» **PROBLEM TO WORK ON**: Before doing anything else, copy the entries below exactly.

» **DATA RECORDS**:
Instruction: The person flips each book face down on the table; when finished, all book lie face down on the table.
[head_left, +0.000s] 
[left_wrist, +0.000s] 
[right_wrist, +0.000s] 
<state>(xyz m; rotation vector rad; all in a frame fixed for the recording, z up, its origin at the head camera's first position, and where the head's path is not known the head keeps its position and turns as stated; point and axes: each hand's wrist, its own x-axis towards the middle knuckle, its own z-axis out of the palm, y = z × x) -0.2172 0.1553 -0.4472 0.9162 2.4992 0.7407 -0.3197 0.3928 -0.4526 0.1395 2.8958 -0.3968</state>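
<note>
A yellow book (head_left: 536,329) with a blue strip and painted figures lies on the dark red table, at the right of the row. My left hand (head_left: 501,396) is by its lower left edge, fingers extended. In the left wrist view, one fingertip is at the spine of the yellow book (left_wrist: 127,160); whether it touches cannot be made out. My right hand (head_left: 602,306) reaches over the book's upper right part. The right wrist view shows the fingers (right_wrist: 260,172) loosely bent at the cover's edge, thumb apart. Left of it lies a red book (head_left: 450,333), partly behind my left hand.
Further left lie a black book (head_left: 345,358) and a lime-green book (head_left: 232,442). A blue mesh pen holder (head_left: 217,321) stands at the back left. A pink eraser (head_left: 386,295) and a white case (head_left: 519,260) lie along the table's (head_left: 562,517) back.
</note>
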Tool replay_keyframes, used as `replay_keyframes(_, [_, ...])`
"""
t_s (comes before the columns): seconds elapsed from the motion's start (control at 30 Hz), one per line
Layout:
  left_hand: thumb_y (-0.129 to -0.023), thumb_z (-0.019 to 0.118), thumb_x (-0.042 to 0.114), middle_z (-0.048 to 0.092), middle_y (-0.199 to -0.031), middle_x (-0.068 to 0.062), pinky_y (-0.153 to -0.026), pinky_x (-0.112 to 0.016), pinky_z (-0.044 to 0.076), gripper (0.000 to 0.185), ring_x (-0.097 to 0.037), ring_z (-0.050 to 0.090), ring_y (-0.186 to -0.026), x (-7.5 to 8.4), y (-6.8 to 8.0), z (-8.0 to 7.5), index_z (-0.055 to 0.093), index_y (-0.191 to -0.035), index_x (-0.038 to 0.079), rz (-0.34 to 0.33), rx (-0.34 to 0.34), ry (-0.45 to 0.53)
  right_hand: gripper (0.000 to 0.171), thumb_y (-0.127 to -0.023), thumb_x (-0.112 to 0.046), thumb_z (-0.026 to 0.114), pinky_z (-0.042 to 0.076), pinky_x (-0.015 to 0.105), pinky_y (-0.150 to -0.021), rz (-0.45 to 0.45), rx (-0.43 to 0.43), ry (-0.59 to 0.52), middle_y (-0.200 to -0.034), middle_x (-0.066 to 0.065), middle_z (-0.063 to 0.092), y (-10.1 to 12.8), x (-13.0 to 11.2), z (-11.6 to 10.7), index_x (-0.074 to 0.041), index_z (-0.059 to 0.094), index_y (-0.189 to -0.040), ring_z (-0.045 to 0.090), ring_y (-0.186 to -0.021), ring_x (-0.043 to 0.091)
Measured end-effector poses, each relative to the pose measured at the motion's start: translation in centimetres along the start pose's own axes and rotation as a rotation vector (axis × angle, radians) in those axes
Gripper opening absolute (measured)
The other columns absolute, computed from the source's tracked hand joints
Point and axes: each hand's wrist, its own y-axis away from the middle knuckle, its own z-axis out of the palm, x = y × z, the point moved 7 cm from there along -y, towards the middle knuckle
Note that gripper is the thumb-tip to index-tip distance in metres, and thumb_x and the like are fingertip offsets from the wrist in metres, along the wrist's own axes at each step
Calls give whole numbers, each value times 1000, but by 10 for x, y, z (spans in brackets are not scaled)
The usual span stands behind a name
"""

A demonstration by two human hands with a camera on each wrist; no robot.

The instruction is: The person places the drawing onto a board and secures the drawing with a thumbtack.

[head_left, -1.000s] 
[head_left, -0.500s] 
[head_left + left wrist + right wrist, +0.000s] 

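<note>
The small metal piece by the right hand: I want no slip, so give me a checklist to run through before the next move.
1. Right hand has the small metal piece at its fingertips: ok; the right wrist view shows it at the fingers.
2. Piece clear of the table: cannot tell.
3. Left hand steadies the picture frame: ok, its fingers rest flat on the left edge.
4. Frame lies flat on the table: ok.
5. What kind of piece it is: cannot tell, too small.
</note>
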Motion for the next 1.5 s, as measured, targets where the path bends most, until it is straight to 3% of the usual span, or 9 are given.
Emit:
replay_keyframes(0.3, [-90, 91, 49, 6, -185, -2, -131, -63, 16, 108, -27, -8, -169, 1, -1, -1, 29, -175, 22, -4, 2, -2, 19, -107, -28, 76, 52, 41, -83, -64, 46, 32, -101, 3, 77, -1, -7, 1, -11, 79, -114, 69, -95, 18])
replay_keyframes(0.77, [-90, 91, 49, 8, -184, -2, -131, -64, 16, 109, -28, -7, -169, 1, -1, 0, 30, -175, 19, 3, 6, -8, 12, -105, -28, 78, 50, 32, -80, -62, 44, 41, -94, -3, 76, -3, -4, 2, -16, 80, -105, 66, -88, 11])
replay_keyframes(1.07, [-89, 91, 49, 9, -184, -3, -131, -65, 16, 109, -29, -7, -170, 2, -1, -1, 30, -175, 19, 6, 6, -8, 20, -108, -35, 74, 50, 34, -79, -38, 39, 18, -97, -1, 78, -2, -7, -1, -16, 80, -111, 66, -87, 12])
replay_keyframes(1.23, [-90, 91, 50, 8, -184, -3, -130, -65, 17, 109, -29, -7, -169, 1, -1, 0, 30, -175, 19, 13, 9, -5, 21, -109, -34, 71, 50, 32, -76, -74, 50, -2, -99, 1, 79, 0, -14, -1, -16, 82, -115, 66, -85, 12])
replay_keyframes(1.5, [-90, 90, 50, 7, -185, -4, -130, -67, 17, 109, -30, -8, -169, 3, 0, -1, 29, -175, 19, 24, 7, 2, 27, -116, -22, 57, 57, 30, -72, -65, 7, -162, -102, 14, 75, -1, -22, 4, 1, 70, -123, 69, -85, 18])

» **OUTPUT OF THE EXERCISE**:
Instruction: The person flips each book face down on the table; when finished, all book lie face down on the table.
[head_left, +0.000s] 
[left_wrist, +0.000s] 
[right_wrist, +0.000s] 
<state>(xyz m; rotation vector rad; all in a frame fixed for the recording, z up, its origin at the head camera's first position, and where the head's path is not known the head keeps its position and turns as stated; point and axes: each hand's wrist, its own x-axis towards the middle knuckle, its own z-axis out of the palm, y = z × x) -0.2172 0.1553 -0.4472 0.9162 2.4992 0.7407 -0.3197 0.3928 -0.4526 0.1395 2.8958 -0.3968</state>
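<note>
A yellow book (head_left: 536,329) with a blue strip and painted figures lies on the dark red table, at the right of the row. My left hand (head_left: 501,396) is by its lower left edge, fingers extended. In the left wrist view, one fingertip is at the spine of the yellow book (left_wrist: 127,160); whether it touches cannot be made out. My right hand (head_left: 602,306) reaches over the book's upper right part. The right wrist view shows the fingers (right_wrist: 260,172) loosely bent at the cover's edge, thumb apart. Left of it lies a red book (head_left: 450,333), partly behind my left hand.
Further left lie a black book (head_left: 345,358) and a lime-green book (head_left: 232,442). A blue mesh pen holder (head_left: 217,321) stands at the back left. A pink eraser (head_left: 386,295) and a white case (head_left: 519,260) lie along the table's (head_left: 562,517) back.
</note>
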Tool replay_keyframes, used as `replay_keyframes(_, [_, ...])`
"""
t_s (comes before the columns): seconds elapsed from the motion's start (control at 30 Hz), one per line
Layout:
  left_hand: thumb_y (-0.129 to -0.023), thumb_z (-0.019 to 0.118), thumb_x (-0.042 to 0.114), middle_z (-0.048 to 0.092), middle_y (-0.199 to -0.031), middle_x (-0.068 to 0.062), pinky_y (-0.153 to -0.026), pinky_x (-0.112 to 0.016), pinky_z (-0.044 to 0.076), gripper (0.000 to 0.185), ring_x (-0.097 to 0.037), ring_z (-0.050 to 0.090), ring_y (-0.186 to -0.026), x (-7.5 to 8.4), y (-6.8 to 8.0), z (-8.0 to 7.5), index_z (-0.055 to 0.093), index_y (-0.191 to -0.035), index_x (-0.038 to 0.079), rz (-0.34 to 0.33), rx (-0.34 to 0.34), ry (-0.45 to 0.53)
  right_hand: gripper (0.000 to 0.171), thumb_y (-0.127 to -0.023), thumb_x (-0.112 to 0.046), thumb_z (-0.026 to 0.114), pinky_z (-0.042 to 0.076), pinky_x (-0.015 to 0.105), pinky_y (-0.150 to -0.021), rz (-0.45 to 0.45), rx (-0.43 to 0.43), ry (-0.59 to 0.52), middle_y (-0.200 to -0.034), middle_x (-0.066 to 0.065), middle_z (-0.063 to 0.092), y (-10.1 to 12.8), x (-13.0 to 11.2), z (-11.6 to 10.7), index_x (-0.074 to 0.041), index_z (-0.059 to 0.094), index_y (-0.189 to -0.040), ring_z (-0.045 to 0.090), ring_y (-0.186 to -0.021), ring_x (-0.043 to 0.091)
Measured end-effector poses, each relative to the pose measured at the motion's start: translation in centimetres along the start pose's own axes and rotation as a rotation vector (axis × angle, radians) in those axes
Gripper opening absolute (measured)
The other columns absolute, computed from the source's tracked hand joints
Point and axes: each hand's wrist, its own y-axis away from the middle knuckle, its own z-axis out of the palm, x = y × z, the point moved 7 cm from there along -y, towards the middle knuckle
Note that gripper is the thumb-tip to index-tip distance in metres, and thumb_x and the like are fingertip offsets from the wrist in metres, along the wrist's own axes at each step
Calls give whole numbers, each value times 1000, but by 10 for x, y, z (spans in brackets are not scaled)
The usual span stands behind a name
"""

A demonstration by two human hands with a camera on each wrist; no robot.

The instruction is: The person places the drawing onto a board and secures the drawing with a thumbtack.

[head_left, -1.000s] 
[head_left, -0.500s] 
[head_left + left wrist + right wrist, +0.000s] 

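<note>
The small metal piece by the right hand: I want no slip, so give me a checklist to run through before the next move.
1. Right hand has the small metal piece at its fingertips: ok; the right wrist view shows it at the fingers.
2. Piece clear of the table: cannot tell.
3. Left hand steadies the picture frame: ok, its fingers rest flat on the left edge.
4. Frame lies flat on the table: ok.
5. What kind of piece it is: cannot tell, too small.
</note>
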Motion for the next 1.5 s, as measured, targets where the path bends most, until it is straight to 3% of the usual span, or 9 are given.
Emit:
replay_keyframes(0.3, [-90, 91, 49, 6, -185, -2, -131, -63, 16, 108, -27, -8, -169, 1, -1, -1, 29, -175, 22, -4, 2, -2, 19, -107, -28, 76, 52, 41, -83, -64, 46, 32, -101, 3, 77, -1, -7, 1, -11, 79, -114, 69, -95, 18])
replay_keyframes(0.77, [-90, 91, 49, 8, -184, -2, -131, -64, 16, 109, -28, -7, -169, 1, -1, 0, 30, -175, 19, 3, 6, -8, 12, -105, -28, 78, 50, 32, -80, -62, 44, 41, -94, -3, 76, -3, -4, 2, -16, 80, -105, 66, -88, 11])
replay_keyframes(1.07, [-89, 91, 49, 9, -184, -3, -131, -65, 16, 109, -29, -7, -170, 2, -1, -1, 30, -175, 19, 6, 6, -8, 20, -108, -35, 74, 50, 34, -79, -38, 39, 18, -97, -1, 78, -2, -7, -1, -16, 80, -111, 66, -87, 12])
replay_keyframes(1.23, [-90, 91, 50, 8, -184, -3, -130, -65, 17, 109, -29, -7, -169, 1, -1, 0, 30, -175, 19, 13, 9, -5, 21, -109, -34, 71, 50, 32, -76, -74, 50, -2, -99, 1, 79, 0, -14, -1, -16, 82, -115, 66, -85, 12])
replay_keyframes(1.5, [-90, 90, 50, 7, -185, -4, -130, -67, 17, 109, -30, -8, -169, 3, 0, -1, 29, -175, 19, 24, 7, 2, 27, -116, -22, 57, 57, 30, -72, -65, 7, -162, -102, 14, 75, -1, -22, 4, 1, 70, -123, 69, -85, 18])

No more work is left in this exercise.